Are teachers respected in the UK? Would my mum be proud of me if I decided to become a teacher? Spoiler alert… my Mum would be proud of whatever I do, as long as I’m the best I can be. Barber- be the best; plumber- be the best; bank robber- be the best… You get the picture I’m sure. I’m very lucky with my parents in that, whatever idea I’ve had got my career or life plans, when I’ve explained the ‘logic’ behind my sometimes outlandish or out-of-the-box ideas they support me. As does my long-suffering husband. Teaching did form part of that odd pathway I carved forwards. When I decided to train, I was recovering from depression and anxiety so Mum was worried, but it was the right call. I am now still teaching but doing lots of other bits too and I’m very happy with those choices.
I am proud to be a teacher.
I am lucky to say that I’m in a setting where I am very well respected by colleagues and kids alike. In my last job, the school community was fab and I was lucky to have an amazing team with me too. Not everyone has that. I have seen schools and friends who have had awful experiences and been ridden rough-shod over by their institutions, kids and/or parents. That should not be the case.
Respect and achievement?
We often hear of how well kids do educationally in countries such as China or Malaysia. We often hear of how good the attainment of young people in these same places is among the best in the PISA rankings. There are also countries where teachers are less well-respected and kids’ progress/attainment is not as good. For me, this is not rocket science at all. If teachers’ authority is undermined, and they are not back up institutionally and structurally (at national level) then how on earth can they convince kids who may be utterly disenfranchised with education, to be bothered
with French on a Friday afternoon. I know that I’d not bother listening; RE and history were my nemeses! But my teachers had my respect and they were both lovely people. I just didn’t like the subjects. I also knew that if I didn’t respect them, I’d be answering to Mummy and Daddy Newton and that was not a good thing. My parents instilled respect for teachers (and others in general) so I mostly was OK at school. I had my moments like everyone does, but I toed the line!

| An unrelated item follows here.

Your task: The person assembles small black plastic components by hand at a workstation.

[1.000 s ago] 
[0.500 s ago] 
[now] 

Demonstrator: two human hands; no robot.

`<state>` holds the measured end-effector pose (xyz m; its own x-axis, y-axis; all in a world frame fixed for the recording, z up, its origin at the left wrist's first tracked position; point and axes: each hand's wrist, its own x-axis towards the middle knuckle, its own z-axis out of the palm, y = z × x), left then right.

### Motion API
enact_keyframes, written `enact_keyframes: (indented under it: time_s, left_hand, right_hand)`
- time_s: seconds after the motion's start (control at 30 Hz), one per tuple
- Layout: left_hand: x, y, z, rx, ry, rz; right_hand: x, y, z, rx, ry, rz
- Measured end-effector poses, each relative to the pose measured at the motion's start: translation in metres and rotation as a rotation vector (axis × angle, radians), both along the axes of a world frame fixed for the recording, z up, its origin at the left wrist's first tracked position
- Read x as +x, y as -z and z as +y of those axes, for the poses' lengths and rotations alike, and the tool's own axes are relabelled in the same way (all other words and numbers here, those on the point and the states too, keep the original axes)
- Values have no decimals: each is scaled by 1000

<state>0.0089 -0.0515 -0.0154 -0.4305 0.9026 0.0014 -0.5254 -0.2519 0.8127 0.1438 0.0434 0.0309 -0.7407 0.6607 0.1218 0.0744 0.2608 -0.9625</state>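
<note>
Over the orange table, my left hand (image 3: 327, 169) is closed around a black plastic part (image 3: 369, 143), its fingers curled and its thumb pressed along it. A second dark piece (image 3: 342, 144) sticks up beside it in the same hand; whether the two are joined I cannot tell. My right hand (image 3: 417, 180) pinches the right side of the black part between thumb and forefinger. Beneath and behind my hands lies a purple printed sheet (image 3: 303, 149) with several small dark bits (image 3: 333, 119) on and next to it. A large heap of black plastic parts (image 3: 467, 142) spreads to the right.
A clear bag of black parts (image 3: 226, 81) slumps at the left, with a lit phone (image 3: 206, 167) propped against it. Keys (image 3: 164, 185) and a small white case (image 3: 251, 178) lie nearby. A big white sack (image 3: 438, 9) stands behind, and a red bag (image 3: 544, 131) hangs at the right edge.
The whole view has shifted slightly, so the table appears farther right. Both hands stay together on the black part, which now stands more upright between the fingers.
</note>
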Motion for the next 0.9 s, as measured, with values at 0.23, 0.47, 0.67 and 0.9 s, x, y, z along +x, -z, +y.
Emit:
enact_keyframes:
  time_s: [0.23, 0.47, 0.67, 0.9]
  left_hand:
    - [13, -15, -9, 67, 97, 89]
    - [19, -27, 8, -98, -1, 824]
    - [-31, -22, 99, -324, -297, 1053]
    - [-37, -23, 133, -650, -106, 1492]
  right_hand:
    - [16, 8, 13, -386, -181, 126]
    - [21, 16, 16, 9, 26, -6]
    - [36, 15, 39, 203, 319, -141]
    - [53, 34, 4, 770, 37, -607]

I think that respect for anyone starts at the top. Where governments value and respect their teachers and demonstrate this through supportive legislation and guidelines, then it should filter down to the classroom. If a discourse of ‘teachers are important, skilled professionals’ is there from the government, teachers are empowered to do their jobs well. If a discourse of ‘anyone can teach’ flows out from Whitehall (see proportion of unqualified teachers both nationally and locally) and Unions are branded impossible, there is systematic denigration of teachers. Compound this with the idea that teachers should have an extra ‘induction’ year to increase professionality without active justification of what they’d do and the aims/objectives of the year, it is no wonder that teachers in the UK do not feel respected, and that achievement is lower in the UK than in areas where teachers have respect.
The sad thing is that teachers and parents largely want the same thing: well-rounded kids who leave school happy and able to function well in their adult lives. But we need to respect each other for that to happen, and respect for teachers needs to start at the top.
As the noble Eric Cartman once said, “Respect my authority”. Then the rest will fall into place.